[Work instruction]: Your task is to find every line of the data that holds the string "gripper" and copy it.

[Material provided]:
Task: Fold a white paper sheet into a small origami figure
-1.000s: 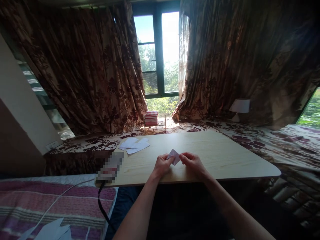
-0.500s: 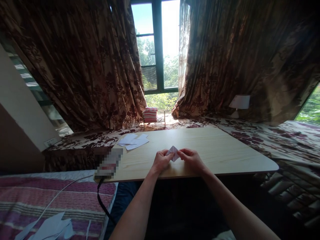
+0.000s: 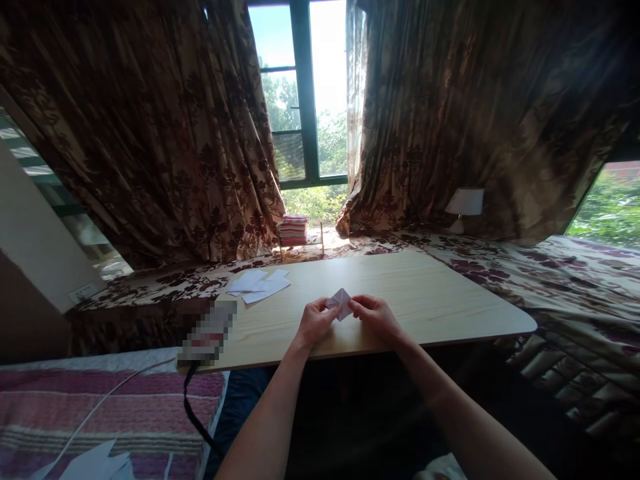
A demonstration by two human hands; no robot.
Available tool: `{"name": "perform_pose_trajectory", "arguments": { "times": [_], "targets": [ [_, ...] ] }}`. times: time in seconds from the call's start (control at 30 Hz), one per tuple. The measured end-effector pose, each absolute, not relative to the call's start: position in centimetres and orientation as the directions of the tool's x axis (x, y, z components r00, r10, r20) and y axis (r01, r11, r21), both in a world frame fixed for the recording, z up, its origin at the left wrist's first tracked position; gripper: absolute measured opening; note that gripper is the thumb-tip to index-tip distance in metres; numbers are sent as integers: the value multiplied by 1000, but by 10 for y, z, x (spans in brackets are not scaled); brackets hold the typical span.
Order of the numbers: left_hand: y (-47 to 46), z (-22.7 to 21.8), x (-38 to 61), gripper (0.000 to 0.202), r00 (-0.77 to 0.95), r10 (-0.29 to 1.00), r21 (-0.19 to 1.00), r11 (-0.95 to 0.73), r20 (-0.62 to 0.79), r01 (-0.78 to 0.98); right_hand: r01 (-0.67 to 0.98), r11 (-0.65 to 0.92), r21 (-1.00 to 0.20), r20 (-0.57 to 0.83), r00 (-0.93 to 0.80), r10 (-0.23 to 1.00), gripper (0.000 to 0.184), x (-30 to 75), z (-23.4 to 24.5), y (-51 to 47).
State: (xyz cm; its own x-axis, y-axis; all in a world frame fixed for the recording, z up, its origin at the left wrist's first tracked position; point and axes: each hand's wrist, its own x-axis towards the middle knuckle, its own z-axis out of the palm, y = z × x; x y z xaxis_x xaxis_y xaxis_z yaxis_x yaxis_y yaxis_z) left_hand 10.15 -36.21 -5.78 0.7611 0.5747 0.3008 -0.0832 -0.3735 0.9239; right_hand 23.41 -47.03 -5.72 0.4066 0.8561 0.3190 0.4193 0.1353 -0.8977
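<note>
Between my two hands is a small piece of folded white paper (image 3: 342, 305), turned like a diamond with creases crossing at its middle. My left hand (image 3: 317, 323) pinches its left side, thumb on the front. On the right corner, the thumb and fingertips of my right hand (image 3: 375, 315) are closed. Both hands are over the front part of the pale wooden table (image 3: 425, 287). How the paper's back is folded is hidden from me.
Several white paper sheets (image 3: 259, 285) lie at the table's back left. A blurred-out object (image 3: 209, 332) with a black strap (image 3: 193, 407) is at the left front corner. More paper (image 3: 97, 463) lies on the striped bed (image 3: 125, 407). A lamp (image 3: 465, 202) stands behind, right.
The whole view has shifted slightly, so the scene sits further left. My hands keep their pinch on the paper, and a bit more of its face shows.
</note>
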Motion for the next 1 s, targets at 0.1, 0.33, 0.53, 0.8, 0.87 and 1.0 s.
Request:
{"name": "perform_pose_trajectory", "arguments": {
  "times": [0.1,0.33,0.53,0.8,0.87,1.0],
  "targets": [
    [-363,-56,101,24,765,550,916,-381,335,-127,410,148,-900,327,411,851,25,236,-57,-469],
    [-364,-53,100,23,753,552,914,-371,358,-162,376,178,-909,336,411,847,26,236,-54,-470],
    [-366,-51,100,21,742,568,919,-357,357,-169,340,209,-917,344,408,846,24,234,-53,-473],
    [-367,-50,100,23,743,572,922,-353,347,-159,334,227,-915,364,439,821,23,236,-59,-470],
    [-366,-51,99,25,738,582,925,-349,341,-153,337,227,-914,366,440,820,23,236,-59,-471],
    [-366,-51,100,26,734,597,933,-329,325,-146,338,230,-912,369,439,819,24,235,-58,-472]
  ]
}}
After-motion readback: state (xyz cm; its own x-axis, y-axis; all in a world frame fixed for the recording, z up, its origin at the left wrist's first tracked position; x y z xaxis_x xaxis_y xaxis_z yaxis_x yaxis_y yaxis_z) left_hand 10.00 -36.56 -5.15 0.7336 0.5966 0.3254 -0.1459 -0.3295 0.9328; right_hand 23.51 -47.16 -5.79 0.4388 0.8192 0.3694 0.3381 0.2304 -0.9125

[Written answer]:
Available tool: `{"name": "perform_pose_trajectory", "arguments": { "times": [_], "targets": [ [_, ...] ] }}`. times: time in seconds from the call's start (control at 30 Hz), one per tuple. The measured end-effector pose, each absolute, not relative to the call's start: position in centimetres and orientation as the directions of the tool's x axis (x, y, z components r00, r10, r20) and y axis (r01, r11, r21), both in a world frame fixed for the recording, z up, its origin at the left wrist's first tracked position; gripper: absolute measured opening; note that gripper is the thumb-tip to index-tip distance in metres; numbers are sent as integers: the value multiplied by 1000, but by 10 for y, z, x (spans in brackets are not scaled); brackets hold the typical span.
Order of the numbers: left_hand: y (-47 to 46), z (-22.7 to 21.8), x (-38 to 61), gripper (0.000 to 0.202), r00 (-0.77 to 0.95), r10 (-0.29 to 1.00), r21 (-0.19 to 1.00), r11 (-0.95 to 0.73), r20 (-0.62 to 0.79), r01 (-0.78 to 0.98); right_hand: r01 (-0.67 to 0.98), r11 (-0.65 to 0.92), r21 (-1.00 to 0.20), r20 (-0.57 to 0.83), r00 (-0.93 to 0.80), r10 (-0.23 to 1.00), gripper (0.000 to 0.184), x (-30 to 75), z (-23.4 to 24.5), y (-51 to 47).

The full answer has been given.